• YOUR GOAL:
Return only the lines from the top of the data down to the one that holds "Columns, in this", both included, without any pictures.

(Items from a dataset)
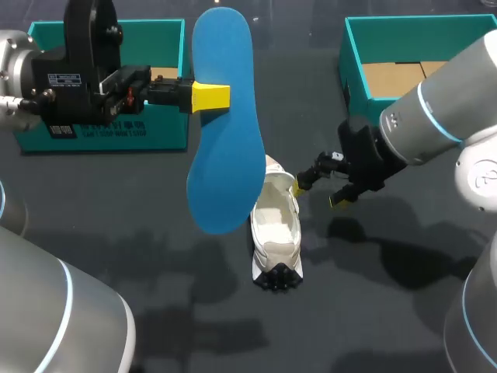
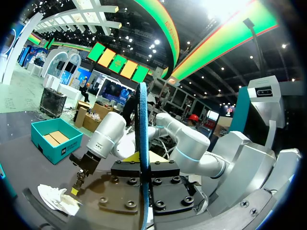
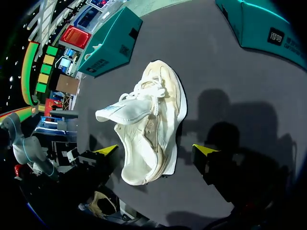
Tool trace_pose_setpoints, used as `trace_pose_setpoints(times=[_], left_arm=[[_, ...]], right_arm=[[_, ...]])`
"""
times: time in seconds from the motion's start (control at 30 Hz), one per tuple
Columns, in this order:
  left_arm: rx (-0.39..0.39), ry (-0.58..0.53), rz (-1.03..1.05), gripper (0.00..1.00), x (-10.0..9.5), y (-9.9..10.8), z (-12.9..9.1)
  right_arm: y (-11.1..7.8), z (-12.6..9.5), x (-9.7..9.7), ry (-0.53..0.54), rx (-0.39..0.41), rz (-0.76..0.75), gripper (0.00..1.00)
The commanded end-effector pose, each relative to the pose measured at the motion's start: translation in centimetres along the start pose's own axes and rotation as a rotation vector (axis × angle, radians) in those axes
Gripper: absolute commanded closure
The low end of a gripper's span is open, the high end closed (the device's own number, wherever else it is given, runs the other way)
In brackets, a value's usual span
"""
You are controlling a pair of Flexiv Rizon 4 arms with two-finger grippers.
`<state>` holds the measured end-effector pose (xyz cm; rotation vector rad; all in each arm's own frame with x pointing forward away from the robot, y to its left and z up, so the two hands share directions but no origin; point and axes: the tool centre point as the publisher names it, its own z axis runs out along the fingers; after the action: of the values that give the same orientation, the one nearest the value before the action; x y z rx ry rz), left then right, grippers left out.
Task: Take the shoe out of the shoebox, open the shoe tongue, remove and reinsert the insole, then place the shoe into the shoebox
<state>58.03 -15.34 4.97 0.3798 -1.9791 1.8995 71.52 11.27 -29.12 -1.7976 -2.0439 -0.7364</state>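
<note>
Since the blue insole (image 1: 225, 140) hangs clear of the shoe (image 1: 276, 225), clamped from both faces near one long edge by the left gripper (image 1: 211, 97), I judge the removal done and reinsertion the step in hand. The shoe stands on its sole on the dark table (image 1: 155, 249), outside both teal boxes, with the left shoebox (image 1: 155, 132) and the right shoebox (image 1: 353, 78) well apart from it. Its long axis runs from my side of the table to the far side. The right wrist view suggests the toe points to the far side, toward the boxes, and the heel toward me. The tongue (image 3: 125, 111) is folded up and aside, so the mouth is open. In the head view the insole's long axis follows roughly the same line, its broad forefoot end low and overlapping the shoe's side, its narrow heel end high. How steeply it tilts I cannot tell. The right gripper (image 1: 318, 193) is spread wide and grasps nothing, poised by the shoe's rear half. Next, I judge, the forefoot end must be steered into the mouth and slid toward the toe, perhaps with the right gripper steadying the shoe.
</note>
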Motion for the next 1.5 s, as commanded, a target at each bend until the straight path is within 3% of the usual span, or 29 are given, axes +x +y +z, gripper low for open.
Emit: trace_pose_setpoints(times=[0.03, 0.37, 0.63, 1.0, 1.23, 1.4, 1.5], left_arm=[[0.0, 0.001, 0.0, 1.0, -0.1, 0.0, 0.2], [0.0, 0.001, 0.0, 1.0, -0.1, 0.0, 0.2], [0.0, 0.001, 0.0, 1.0, -0.1, 0.0, 0.2], [0.0, 0.001, 0.0, 1.0, -0.1, 0.0, 0.2], [0.009, -0.018, 0.269, 1.0, -0.5, -0.1, 0.7], [0.03, 0.004, 0.404, 1.0, -2.0, -0.3, 0.7], [0.093, -0.04, 0.728, 1.0, -2.7, -0.6, 0.7]], right_arm=[[-0.4, -4.8, 0.3, 0.061, -0.011, -0.021, 0.0], [-0.4, -4.8, 0.3, 0.061, -0.011, -0.021, 0.0], [1.4, -7.6, 1.2, 0.324, -0.051, -0.09, 0.0], [1.5, -7.8, 1.3, 0.322, -0.048, -0.089, 0.0], [3.2, -8.8, 1.2, 0.479, -0.049, 0.0, 0.0], [3.6, -9.3, 2.0, 0.51, -0.028, 0.011, 0.0], [3.8, -9.6, 2.4, 0.562, -0.018, 0.024, 0.0]])
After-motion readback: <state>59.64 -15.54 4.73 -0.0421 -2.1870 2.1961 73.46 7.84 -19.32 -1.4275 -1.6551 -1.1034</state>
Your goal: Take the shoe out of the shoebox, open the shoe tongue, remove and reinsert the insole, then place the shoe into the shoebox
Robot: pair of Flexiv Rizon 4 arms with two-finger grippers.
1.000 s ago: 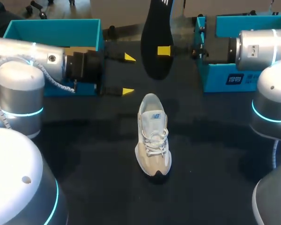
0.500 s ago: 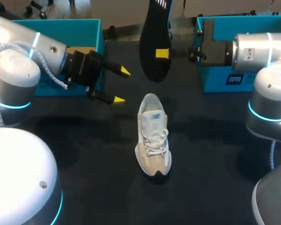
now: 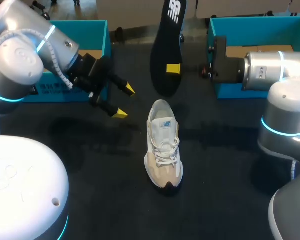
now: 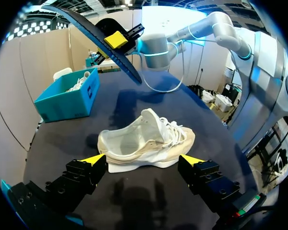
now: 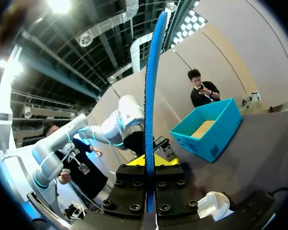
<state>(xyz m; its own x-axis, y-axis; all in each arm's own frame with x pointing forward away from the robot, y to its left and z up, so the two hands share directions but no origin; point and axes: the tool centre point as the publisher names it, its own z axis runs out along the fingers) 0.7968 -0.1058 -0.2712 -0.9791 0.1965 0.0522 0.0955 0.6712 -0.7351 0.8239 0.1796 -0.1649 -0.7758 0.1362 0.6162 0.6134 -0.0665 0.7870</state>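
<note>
**Shoe on the table, insole held up by the right gripper**

Shoe (image 3: 163, 145) stands on its sole in the middle of the black table (image 3: 215, 165), apart from both boxes, with its toe toward the robot and its heel opening toward the far side. The laces are tied.

The left arm (image 3: 20, 55) comes in over the left teal shoebox (image 3: 55, 32). The right arm (image 3: 270, 70) reaches across the front of the right teal shoebox (image 3: 260, 27).

The dark insole (image 3: 168, 55), blue along its edge in the right wrist view, is in the air between the two boxes. It stands roughly on end beyond the shoe's heel.

The right gripper (image 3: 173, 69) pinches the insole near its lower end, one yellow tip on each face. The left gripper (image 3: 124, 101) hangs above the table just left of the heel, its fingers spread with nothing between them. In the left wrist view the shoe lies ahead of them.
</note>
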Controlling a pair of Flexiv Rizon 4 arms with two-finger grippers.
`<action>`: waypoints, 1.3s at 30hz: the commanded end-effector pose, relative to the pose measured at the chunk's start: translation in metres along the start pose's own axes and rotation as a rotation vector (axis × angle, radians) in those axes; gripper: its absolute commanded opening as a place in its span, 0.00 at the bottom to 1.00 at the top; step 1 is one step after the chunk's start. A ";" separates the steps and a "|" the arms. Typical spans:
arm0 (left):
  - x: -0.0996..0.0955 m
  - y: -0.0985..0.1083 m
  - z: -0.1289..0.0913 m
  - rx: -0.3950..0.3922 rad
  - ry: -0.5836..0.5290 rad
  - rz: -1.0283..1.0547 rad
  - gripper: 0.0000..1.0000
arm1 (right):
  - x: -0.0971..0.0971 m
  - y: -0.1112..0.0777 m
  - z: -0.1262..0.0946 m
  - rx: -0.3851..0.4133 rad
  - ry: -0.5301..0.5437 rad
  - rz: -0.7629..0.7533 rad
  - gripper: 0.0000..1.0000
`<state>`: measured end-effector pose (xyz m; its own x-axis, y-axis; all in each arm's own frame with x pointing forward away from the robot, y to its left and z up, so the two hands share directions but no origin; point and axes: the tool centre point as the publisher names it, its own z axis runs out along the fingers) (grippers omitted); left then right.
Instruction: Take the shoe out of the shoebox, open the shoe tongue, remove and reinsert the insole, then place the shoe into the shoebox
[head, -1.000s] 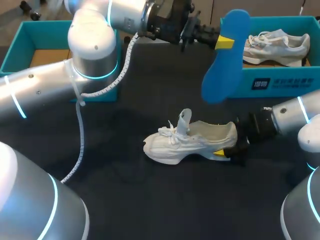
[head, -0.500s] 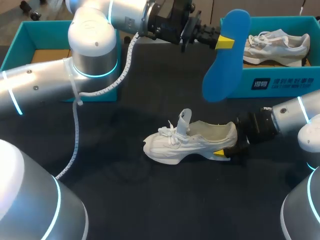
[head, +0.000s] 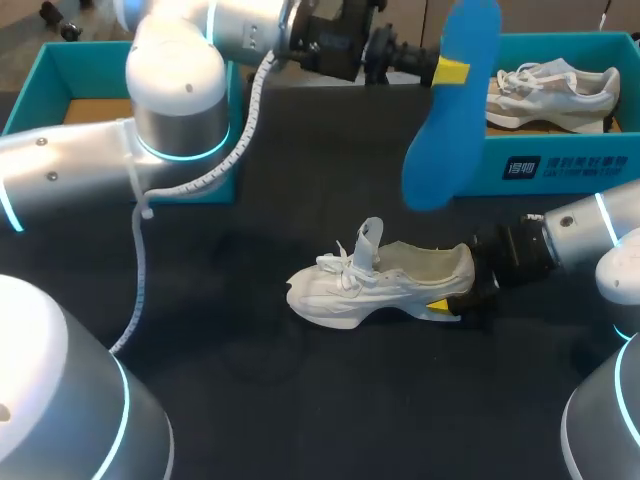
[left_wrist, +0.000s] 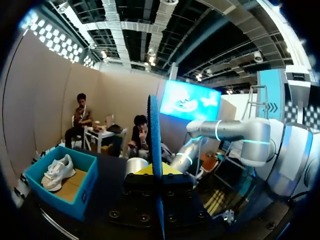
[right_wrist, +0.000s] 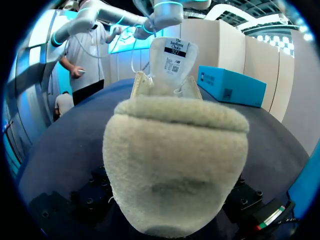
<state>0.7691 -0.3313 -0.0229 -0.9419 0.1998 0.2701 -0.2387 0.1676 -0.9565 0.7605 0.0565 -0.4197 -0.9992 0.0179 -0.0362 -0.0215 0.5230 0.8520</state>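
Observation:
A white shoe (head: 375, 283) lies on the black table near the middle, toe to the left, tongue (head: 369, 240) standing up. My right gripper (head: 453, 290) is shut on its heel (right_wrist: 175, 160), one yellow fingertip (head: 439, 307) showing at the near side. Above the table's far right, my left gripper (head: 451, 72) is shut on a blue insole (head: 445, 140) that hangs nearly upright, seen edge-on between the fingers in the left wrist view as the insole (left_wrist: 154, 145). The teal shoebox (head: 560, 165) at the far right holds a second white shoe (head: 555, 88).
Another teal box (head: 40, 80) with a cardboard floor stands at the far left, partly behind my left arm. My left arm (head: 180, 90) spans the back of the table from left to right.
My left gripper has lifted the blue insole slightly up and away. The shoe and my right gripper have kept still.

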 end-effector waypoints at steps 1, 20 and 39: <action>0.031 -0.006 -0.007 0.036 -0.091 -0.045 0.00 | 0.002 -0.002 0.005 0.004 0.000 0.000 0.00; 0.093 -0.040 -0.026 0.117 0.081 -0.295 0.00 | 0.002 -0.002 0.005 0.004 0.000 0.000 0.00; 0.149 -0.054 -0.053 0.185 0.127 -0.342 0.00 | 0.002 -0.002 0.005 0.004 0.000 0.000 0.00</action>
<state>0.6664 -0.2704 0.0746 -0.7625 0.2990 0.5738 -0.5790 0.0803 -0.8113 0.7605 0.0565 -0.4197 -0.9992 0.0178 -0.0362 -0.0216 0.5230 0.8520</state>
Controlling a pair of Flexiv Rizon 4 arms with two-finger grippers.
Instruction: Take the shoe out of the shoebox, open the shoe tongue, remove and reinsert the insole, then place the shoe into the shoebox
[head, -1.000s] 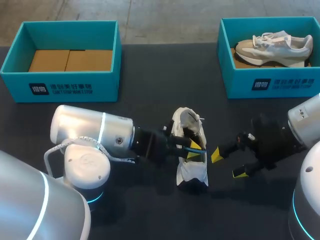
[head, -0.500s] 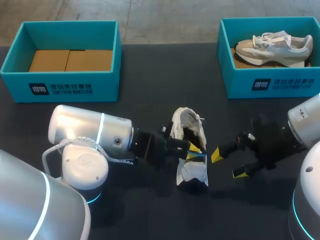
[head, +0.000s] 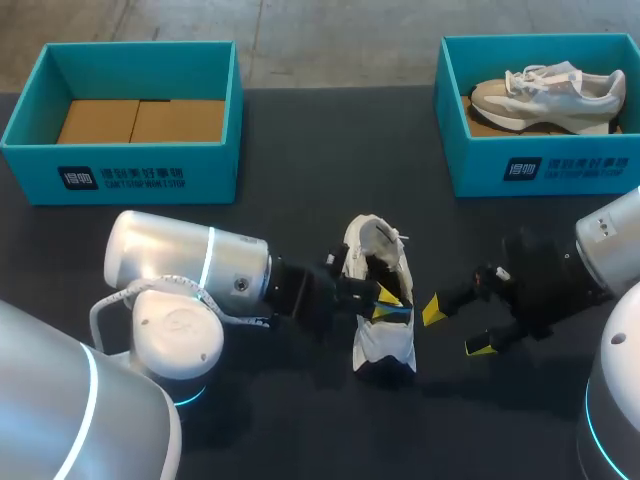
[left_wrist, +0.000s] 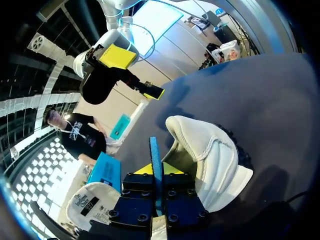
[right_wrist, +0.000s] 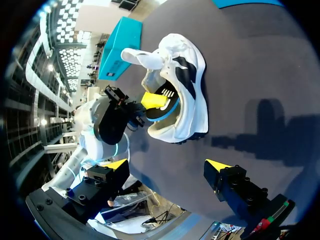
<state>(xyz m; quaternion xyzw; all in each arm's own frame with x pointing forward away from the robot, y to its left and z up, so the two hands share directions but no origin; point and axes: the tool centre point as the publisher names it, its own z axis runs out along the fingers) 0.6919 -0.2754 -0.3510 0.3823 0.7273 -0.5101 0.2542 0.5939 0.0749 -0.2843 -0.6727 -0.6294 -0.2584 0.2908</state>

• RESULT:
Tool trace_pose_setpoints, used as `trace_pose_setpoints(times=[_], left_arm=[[_, ...]], right_arm=[[_, ...]])`
"""
times: time in seconds from the motion's start (control at 30 Hz), one per tuple
Columns, in this order:

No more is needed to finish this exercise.